# Attic find



## Nancy sparker (Jan 17, 2014)

Cool


----------



## Edrick (Jun 6, 2010)

That be a box of staples


----------



## RGH (Sep 12, 2011)

Is there a price on it?


----------



## Service Call (Jul 9, 2011)

I found 5 coffee cans filled with quarters one time....only problem was the home owner still resided there. Lol


----------



## ShaneDugas (Apr 24, 2010)

RGH said:


> Is there a price on it?


Sure isn't. The print on all four sides of the box is identical. The top is missing and the bottom is blank. I want to say its circa 1972 or earlier.


----------



## ShaneDugas (Apr 24, 2010)

looks like J A weaver is now Conector Castings, inc
http://www.connectorcastings.com/index.asp


----------



## wendon (Sep 27, 2010)

It's gotta be in the South. Hardly ever see those metal staples around here.


----------



## sbrn33 (Mar 15, 2007)

They wouldn't rust in an attic around here. I rarely use anything other than a metal staple.


----------



## wendon (Sep 27, 2010)

sbrn33 said:


> They wouldn't rust in an attic around here. I rarely use anything other than a metal staple.

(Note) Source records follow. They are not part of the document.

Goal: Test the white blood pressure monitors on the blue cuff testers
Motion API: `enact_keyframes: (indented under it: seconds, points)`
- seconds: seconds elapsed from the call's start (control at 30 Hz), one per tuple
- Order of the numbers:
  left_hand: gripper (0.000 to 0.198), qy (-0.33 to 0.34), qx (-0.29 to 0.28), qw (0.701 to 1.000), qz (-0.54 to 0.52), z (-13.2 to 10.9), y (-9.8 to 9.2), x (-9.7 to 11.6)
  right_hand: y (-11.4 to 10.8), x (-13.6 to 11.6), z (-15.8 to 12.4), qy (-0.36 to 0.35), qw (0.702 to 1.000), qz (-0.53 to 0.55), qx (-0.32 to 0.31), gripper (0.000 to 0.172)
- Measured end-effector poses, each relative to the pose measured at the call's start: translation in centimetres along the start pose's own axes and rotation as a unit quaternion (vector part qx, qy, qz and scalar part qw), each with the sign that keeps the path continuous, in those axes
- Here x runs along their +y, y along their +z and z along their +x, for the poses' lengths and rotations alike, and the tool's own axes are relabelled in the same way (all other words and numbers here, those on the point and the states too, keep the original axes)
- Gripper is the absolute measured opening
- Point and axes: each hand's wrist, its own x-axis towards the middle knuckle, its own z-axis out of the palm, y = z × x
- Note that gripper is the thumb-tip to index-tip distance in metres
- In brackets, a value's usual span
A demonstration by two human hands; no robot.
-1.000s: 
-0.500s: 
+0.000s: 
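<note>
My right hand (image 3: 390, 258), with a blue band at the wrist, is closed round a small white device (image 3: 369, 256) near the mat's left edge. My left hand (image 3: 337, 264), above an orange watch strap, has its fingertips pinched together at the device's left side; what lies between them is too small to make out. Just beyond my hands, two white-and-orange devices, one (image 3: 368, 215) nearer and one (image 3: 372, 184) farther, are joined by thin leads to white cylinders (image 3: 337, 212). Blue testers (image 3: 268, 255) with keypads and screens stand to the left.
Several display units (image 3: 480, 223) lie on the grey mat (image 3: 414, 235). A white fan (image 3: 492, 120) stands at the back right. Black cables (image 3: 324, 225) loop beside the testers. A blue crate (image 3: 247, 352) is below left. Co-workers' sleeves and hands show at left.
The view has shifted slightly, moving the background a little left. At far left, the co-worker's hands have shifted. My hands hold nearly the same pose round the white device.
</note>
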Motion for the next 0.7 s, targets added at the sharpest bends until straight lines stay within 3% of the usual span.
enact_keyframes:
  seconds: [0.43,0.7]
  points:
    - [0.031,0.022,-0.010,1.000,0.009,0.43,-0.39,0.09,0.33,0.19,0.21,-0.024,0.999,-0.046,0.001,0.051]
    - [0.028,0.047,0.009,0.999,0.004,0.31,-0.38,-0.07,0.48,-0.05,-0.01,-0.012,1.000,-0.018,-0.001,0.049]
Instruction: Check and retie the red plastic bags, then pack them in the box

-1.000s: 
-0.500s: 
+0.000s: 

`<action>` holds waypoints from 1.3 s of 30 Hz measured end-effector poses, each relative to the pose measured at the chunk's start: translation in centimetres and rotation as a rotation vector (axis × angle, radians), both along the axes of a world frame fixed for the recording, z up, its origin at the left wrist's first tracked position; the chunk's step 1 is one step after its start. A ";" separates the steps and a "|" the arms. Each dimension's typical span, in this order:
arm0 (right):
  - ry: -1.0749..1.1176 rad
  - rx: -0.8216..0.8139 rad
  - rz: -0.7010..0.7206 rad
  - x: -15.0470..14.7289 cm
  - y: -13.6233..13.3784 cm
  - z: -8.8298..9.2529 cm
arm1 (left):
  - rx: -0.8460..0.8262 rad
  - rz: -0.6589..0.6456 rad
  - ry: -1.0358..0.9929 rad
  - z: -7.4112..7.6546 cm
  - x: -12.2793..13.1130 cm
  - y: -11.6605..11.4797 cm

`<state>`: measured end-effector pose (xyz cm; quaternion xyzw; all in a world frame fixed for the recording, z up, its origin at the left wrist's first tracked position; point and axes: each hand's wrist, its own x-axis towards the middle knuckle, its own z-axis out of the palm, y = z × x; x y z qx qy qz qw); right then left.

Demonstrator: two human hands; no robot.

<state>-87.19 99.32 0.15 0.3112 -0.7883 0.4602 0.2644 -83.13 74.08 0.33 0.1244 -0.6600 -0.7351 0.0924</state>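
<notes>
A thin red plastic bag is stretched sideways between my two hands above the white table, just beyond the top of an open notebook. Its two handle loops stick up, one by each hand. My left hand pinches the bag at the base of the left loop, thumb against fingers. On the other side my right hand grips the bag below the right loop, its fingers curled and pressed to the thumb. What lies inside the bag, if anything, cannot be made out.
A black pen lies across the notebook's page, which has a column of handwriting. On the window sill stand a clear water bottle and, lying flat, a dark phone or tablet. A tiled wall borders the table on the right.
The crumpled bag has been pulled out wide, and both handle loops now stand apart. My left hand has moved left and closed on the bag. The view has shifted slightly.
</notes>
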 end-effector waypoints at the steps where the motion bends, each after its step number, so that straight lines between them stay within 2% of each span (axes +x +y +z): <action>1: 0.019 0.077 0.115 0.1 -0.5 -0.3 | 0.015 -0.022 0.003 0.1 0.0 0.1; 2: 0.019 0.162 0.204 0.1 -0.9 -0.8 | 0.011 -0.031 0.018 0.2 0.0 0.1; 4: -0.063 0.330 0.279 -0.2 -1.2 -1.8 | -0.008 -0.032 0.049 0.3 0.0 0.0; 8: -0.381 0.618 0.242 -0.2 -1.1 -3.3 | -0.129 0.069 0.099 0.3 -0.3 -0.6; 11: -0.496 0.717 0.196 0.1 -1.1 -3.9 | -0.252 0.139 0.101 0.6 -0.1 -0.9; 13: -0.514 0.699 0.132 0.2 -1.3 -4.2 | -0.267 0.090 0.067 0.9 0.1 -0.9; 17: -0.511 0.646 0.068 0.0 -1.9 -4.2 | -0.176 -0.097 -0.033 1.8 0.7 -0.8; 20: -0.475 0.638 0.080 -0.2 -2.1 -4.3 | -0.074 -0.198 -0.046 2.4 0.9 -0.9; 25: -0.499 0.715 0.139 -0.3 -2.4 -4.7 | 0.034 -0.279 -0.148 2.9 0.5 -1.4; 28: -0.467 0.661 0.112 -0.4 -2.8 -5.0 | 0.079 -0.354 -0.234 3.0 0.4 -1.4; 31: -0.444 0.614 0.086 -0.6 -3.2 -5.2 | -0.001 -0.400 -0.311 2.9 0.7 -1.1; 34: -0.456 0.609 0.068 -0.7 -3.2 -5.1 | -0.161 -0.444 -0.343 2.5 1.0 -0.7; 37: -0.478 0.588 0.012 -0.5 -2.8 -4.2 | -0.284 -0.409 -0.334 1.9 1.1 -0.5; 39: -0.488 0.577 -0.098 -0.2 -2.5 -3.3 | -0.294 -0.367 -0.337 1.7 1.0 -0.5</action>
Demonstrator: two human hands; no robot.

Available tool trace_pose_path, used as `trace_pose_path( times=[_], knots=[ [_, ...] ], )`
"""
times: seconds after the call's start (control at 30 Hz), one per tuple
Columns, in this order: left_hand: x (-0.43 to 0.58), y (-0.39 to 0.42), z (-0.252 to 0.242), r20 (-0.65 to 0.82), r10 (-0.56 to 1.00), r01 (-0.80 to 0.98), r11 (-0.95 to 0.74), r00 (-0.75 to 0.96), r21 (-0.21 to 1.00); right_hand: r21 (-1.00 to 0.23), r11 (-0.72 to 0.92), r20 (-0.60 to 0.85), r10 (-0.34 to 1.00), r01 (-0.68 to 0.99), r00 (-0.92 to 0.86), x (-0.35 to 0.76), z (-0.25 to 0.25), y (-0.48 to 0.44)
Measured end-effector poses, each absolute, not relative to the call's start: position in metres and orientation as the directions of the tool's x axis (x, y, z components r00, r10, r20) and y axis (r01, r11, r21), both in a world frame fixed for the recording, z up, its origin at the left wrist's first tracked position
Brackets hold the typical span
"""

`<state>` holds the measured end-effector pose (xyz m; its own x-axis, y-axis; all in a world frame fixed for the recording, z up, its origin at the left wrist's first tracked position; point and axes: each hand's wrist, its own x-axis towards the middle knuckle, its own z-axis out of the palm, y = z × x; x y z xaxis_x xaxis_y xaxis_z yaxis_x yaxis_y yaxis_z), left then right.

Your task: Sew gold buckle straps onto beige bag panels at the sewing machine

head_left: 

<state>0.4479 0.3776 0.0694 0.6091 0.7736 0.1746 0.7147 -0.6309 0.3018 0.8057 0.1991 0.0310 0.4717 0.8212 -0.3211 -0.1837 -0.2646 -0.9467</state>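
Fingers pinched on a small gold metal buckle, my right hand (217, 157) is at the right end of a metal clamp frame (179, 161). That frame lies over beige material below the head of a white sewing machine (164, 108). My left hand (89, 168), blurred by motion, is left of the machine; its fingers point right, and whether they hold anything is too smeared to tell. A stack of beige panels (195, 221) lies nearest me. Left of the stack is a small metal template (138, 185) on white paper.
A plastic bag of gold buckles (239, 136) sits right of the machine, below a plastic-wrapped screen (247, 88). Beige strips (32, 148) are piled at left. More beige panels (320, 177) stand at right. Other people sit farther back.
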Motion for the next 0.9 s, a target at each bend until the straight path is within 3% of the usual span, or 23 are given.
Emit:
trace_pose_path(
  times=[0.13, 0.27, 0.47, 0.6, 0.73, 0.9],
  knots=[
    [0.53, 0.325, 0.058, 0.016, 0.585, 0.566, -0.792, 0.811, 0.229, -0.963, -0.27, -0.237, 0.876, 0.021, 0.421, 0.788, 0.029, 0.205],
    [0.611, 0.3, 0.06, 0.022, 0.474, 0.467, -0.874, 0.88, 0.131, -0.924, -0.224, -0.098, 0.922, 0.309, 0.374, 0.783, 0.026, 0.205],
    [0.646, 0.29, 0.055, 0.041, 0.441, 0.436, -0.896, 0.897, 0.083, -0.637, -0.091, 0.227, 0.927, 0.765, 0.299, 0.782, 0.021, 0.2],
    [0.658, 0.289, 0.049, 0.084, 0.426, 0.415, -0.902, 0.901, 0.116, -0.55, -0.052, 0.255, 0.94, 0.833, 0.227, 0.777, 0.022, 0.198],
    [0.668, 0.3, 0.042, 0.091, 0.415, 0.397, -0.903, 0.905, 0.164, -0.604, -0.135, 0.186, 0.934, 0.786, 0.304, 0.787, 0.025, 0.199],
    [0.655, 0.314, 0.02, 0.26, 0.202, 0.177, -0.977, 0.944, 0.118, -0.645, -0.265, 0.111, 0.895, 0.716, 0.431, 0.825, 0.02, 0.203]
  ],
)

I know you'll say they work fine but how do you keep from damaging the wire? Around here you'll only see them on old BX or something like that. Some of the old Romex was installed with 2-hole straps but other than that it's mostly plastic staples up here.


----------



## sbrn33 (Mar 15, 2007)

I seriously have never used anything different in 29 years. t is called using touch and not just banging everything home.


----------



## wendon (Sep 27, 2010)

I seriously believe you too. Up here on the frozen tundra it might be considered hack! I've never even seen them for sale at the supply house or elsewhere.


----------



## sbrn33 (Mar 15, 2007)

wendon said:


> I seriously believe you too. Up here on the frozen tundra it might be considered hack! I've never even seen them for sale at the supply house or elsewhere.


What do you use to staple wires?


----------



## Service Call (Jul 9, 2011)

We use nothing but metal staples. You just gotta be smarter then the hammer!


----------



## wendon (Sep 27, 2010)

sbrn33 said:


> What do you use to staple wires?


Wire staples!


----------



## wendon (Sep 27, 2010)

Service Call said:


> We use nothing but metal staples. You just gotta be smarter then the hammer!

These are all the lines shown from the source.